▸ **Your instructions**:
Please say how many lines in the records below contain the word "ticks", giving the number alone.

[[ Data shown, beginning ]]

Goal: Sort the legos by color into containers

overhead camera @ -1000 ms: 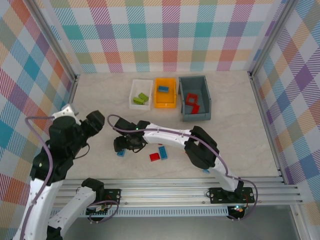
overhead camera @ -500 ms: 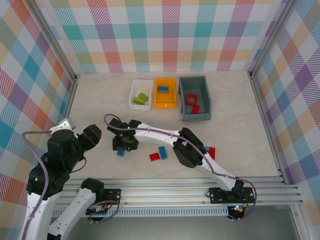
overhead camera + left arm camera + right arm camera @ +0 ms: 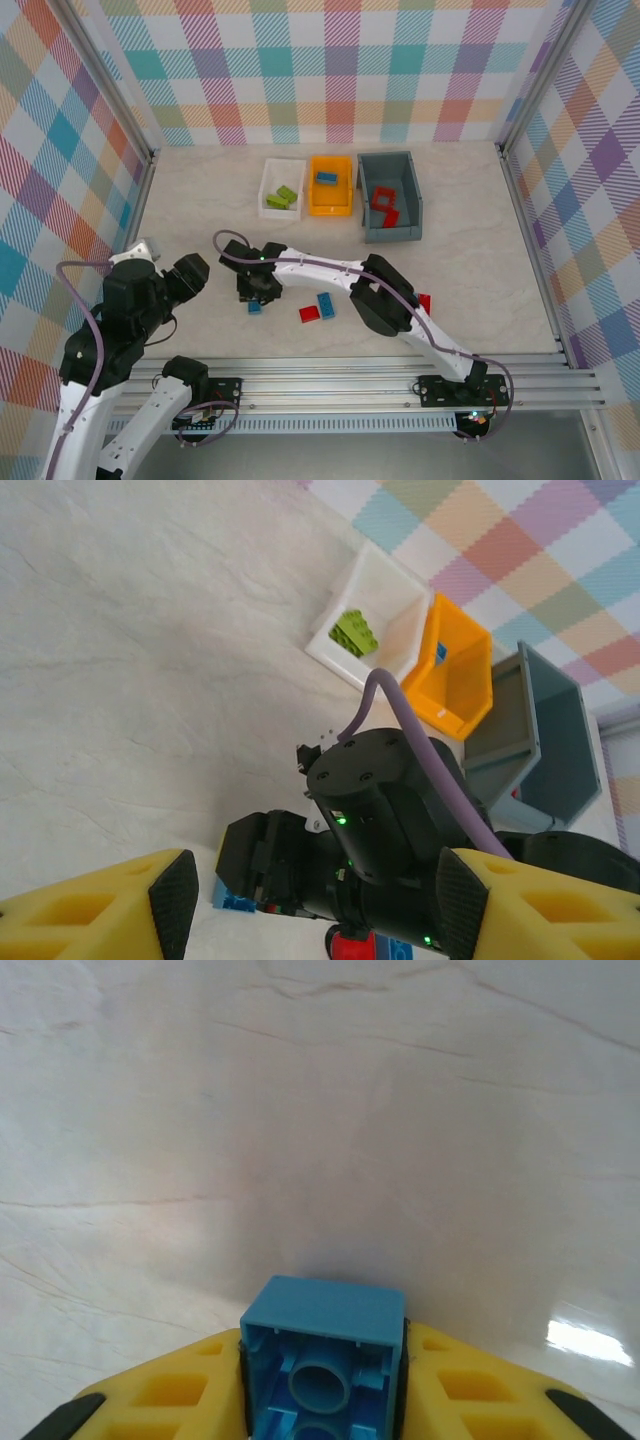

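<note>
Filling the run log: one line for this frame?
right gripper: shut on blue lego | left gripper: open, empty | next, likely: orange bin

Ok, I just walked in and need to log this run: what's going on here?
The right gripper, stretched across the table, pinches a blue brick. The left gripper hangs open nearby. The white tray holds green bricks, the orange bin blue, the grey bin red. A red brick lies loose.

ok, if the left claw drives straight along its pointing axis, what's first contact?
Probably the right arm's black wrist, the one gripping the blue lego, dead ahead of the left claw. Depth is unclear.
</note>
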You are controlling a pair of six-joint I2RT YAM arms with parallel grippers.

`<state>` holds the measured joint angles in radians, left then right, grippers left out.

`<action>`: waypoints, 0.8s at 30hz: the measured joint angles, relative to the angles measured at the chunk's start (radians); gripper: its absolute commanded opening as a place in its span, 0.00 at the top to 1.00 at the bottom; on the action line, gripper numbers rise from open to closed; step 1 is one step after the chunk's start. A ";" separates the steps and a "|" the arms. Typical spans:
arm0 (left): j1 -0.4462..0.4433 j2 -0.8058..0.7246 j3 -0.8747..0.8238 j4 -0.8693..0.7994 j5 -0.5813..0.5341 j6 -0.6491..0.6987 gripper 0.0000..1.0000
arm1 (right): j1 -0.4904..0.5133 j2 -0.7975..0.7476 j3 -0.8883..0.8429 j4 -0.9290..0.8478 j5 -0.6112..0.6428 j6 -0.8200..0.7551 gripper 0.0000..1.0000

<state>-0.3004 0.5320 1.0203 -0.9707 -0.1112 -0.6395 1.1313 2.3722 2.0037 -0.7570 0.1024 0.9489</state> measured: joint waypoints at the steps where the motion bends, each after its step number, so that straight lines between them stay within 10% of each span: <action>1: 0.000 0.007 -0.011 0.015 0.029 0.000 0.34 | -0.005 -0.033 -0.039 0.002 0.011 -0.008 0.73; 11: -0.023 0.216 -0.122 0.267 0.317 -0.050 0.34 | -0.295 -0.341 -0.188 0.011 0.146 -0.200 0.73; 24: -0.269 0.530 -0.126 0.554 0.271 -0.060 0.35 | -0.566 0.188 0.595 -0.151 0.200 -0.458 0.65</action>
<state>-0.5697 1.0622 0.8944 -0.4164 0.1600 -0.6994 0.5648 2.5607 2.5988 -0.9077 0.3027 0.4908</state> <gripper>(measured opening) 0.649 0.327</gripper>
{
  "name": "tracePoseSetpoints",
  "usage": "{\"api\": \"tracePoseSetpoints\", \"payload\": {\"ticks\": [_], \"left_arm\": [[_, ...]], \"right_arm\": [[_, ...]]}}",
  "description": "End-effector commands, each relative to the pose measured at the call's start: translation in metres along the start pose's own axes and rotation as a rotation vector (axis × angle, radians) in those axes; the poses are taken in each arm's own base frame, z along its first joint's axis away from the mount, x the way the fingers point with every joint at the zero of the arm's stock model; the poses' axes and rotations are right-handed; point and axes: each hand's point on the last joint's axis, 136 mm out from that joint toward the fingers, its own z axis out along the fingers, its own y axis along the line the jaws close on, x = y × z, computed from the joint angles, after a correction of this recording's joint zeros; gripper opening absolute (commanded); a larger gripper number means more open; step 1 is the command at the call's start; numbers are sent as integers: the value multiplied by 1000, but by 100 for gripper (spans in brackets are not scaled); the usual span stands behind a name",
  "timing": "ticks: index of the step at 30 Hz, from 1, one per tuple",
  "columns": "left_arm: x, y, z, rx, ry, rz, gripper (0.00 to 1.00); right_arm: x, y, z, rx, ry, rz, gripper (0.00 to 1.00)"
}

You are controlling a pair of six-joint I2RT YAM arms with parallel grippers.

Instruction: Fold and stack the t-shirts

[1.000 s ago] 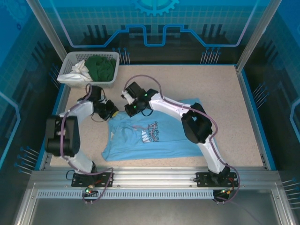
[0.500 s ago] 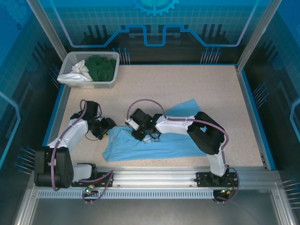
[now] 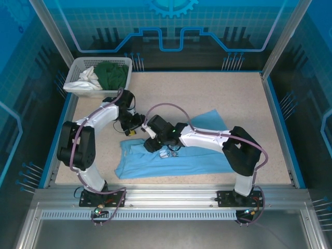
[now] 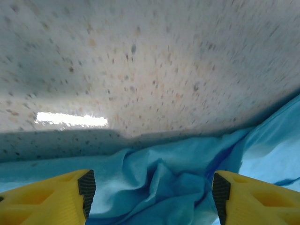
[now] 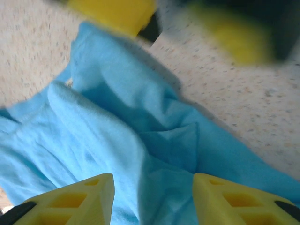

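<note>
Both my grips are off. A second ago my left gripper (image 3: 133, 127) and my right gripper (image 3: 150, 144) were clenched on the left end of the light blue t-shirt (image 3: 194, 161), which then lay spread wide with its chest print facing up. Half a second ago I was dragging that end toward the near edge. Now the jaws on both sides stand apart. In the left wrist view my yellow fingers (image 4: 56, 197) sit wide, with rumpled blue cloth loose between them and nothing pinched. In the right wrist view it is the same, the cloth lying slack below released jaws.

The shirt is a narrower band now, lying crosswise on the near half of the table (image 3: 223, 96). Only part of the print shows beside my right gripper, and one corner of cloth pokes out toward the far right. I read that as one fold laid down and let go.

It is not tidy, though. The edge by my left fingers is bunched rather than flat, so I judge it wants smoothing or a fresh grip before the next fold.

The white garment (image 3: 88, 78) and the dark green one (image 3: 113, 74) sit in the basket (image 3: 78, 88) at the far left, so most of the task is ahead of me.
</note>
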Motion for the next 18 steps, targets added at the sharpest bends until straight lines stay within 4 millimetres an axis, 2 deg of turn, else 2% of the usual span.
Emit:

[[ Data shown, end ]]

▸ **Output**:
2